▸ **DATASET SECTION**:
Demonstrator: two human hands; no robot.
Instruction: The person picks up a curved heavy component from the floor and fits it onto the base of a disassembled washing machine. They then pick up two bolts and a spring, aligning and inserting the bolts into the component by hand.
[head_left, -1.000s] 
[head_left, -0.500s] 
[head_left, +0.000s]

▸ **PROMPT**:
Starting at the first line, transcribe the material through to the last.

▸ **SOLUTION**:
Demonstrator: two human hands; no robot.
Instruction: The person picks up a curved heavy component from the floor and fits it onto the base of a disassembled washing machine. They then pick up two bolts and a spring, aligning and inserting the bolts into the component by hand.
[head_left, -1.000s] 
[head_left, -0.500s] 
[head_left, +0.000s]

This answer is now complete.